Bug? script context doesn't revert if changed during eval
A. Sundararajan
sundararajan.athijegannathan at oracle.com
Mon Jun 1 13:27:45 UTC 2015
Hi,
Sorry for the delayed response.
Thanks for the test program. Yes, I confirm that this is a bug. I ported
your Scala program to java and filed an issue:
https://bugs.openjdk.java.net/browse/JDK-8081609
Thanks,
-Sundar
On Tuesday 19 May 2015 07:06 PM, Dima Golubets wrote:
> Sure,
>
> Here is the code (I have attached zipped sources too).
>
>
> object Program extends App {
> val factory = new NashornScriptEngineFactory
> val engine = factory.getScriptEngine
>
> val globalBindings = engine.createBindings()

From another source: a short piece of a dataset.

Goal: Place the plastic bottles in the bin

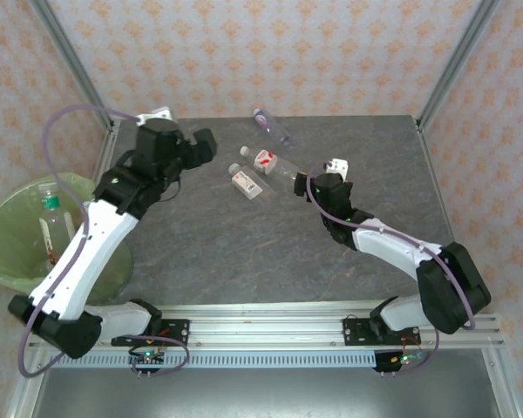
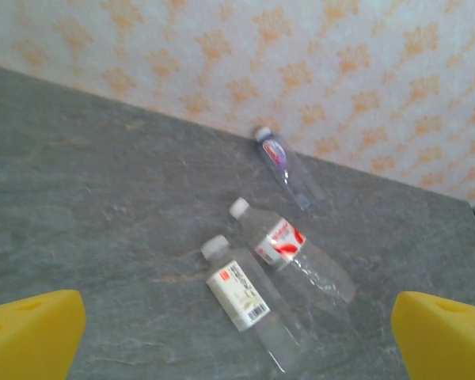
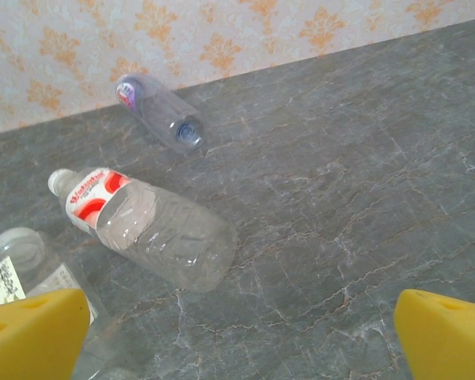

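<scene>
The table [image 1: 244, 252] has a dark grey, stone-veined top. Walls papered in a pale orange floral pattern [image 1: 288, 52] enclose it at the back and sides. Slanted metal posts [image 1: 70, 61] rise from the far corners, and the arm bases are fixed to a rail [image 1: 270, 333] along the near edge.

Three clear bottles are laid on their sides in the far half of the table.
- A bottle with a purple label [image 1: 271, 126] lies close to the far edge, near its middle.
- A bottle with a red-and-white label [image 1: 270, 164] and a white cap lies nearer the table centre.
- A bottle with a white label [image 1: 247, 181] and a white cap lies just beside it, roughly parallel to it.

The bin [image 1: 4, 252], lined with a light-green bag, stands beside the left edge, toward the near corner. A bottle with a green label [image 1: 50, 202] is seen inside it.

The left claw [image 2: 237, 340] is held fully spread with nothing between its yellow fingertips [image 2: 32, 332], left of the bottles. The right claw [image 3: 237, 336] is likewise spread wide and unloaded, just beside the base of the red-and-white bottle.

Bare surface extends from the bottles to the near and right edges.
</scene>
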`<control>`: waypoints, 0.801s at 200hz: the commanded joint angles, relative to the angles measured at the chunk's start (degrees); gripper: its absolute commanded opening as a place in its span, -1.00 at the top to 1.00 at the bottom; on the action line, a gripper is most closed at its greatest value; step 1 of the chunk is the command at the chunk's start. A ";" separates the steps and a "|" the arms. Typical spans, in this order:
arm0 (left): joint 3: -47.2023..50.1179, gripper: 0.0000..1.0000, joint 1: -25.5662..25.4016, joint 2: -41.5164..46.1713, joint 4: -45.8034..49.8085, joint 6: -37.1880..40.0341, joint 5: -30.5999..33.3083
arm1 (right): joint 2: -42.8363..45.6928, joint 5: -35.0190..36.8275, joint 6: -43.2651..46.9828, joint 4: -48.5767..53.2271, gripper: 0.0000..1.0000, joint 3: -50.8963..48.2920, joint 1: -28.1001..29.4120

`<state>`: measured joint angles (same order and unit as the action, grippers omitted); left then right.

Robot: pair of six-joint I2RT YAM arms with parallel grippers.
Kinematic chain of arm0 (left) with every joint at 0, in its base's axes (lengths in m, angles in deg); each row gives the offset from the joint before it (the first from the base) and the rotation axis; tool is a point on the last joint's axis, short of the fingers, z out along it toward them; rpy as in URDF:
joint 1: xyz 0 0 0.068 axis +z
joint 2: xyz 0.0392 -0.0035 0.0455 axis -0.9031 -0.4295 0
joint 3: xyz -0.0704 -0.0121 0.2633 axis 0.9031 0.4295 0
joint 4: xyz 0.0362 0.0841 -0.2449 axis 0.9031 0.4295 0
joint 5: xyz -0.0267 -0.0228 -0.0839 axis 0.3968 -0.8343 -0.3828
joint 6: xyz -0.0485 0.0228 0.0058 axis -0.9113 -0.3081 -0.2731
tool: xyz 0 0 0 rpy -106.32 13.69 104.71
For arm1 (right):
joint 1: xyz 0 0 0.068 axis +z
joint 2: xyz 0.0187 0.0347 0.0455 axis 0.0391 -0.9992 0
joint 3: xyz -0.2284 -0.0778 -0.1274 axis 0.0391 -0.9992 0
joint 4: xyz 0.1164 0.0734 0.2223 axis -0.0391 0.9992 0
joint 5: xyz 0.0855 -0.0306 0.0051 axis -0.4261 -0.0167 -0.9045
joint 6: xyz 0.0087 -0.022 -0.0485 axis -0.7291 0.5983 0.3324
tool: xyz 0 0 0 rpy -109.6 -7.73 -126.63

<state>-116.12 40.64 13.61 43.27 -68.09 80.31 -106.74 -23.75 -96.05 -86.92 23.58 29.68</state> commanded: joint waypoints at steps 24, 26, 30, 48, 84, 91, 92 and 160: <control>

> val engineBindings = engine.getBindings(ScriptContext.ENGINE_SCOPE)
>
> val context = new SimpleScriptContext()
> context.setBindings(globalBindings, ScriptContext.GLOBAL_SCOPE)
> context.setBindings(engineBindings, ScriptContext.ENGINE_SCOPE)
>
> engineBindings.put("program", this)
> globalBindings.put("text", "initial text")
>
> engine.eval(
> """
> |print(text);
> |program.someMethod();
> |print(text);
> |
> """.stripMargin, context)
>
> /* I would expect the following text output:
> initial text
> another text
> initial text
>
> However I get:
> initial text
> another text
> another text
> */
>
> def someMethod() = {
>
> val globalBindings = engine.createBindings()
>
> // a context with a new global bindings, same engine bindings
> val context = new SimpleScriptContext()
> context.setBindings(globalBindings, ScriptContext.GLOBAL_SCOPE)
> context.setBindings(engineBindings, ScriptContext.ENGINE_SCOPE)
>
> globalBindings.put("text", "another text")
>
> engine.eval("print(text)", context)
>
> }
> }
>
>
> On Tue, May 19, 2015 at 2:58 PM A. Sundararajan <
> sundararajan.athijegannathan at oracle.com> wrote:
>
>> Will you please post simple test program demonstrating the problem
>> you're facing?
>>
>> -Sundar
>>
>> Dima Golubets wrote:
>>> Hi!
>>>
>>> I call engine.eval, which calls some Java code which in turn calls eval
>>> again, but with another script context. However this new script context
>>> gets up the call stack somehow and the rest of the javascript code
>>> continues to execute with variables defined in that another context.
>>>
>>> Is it a bug, or eval inside eval is not supported?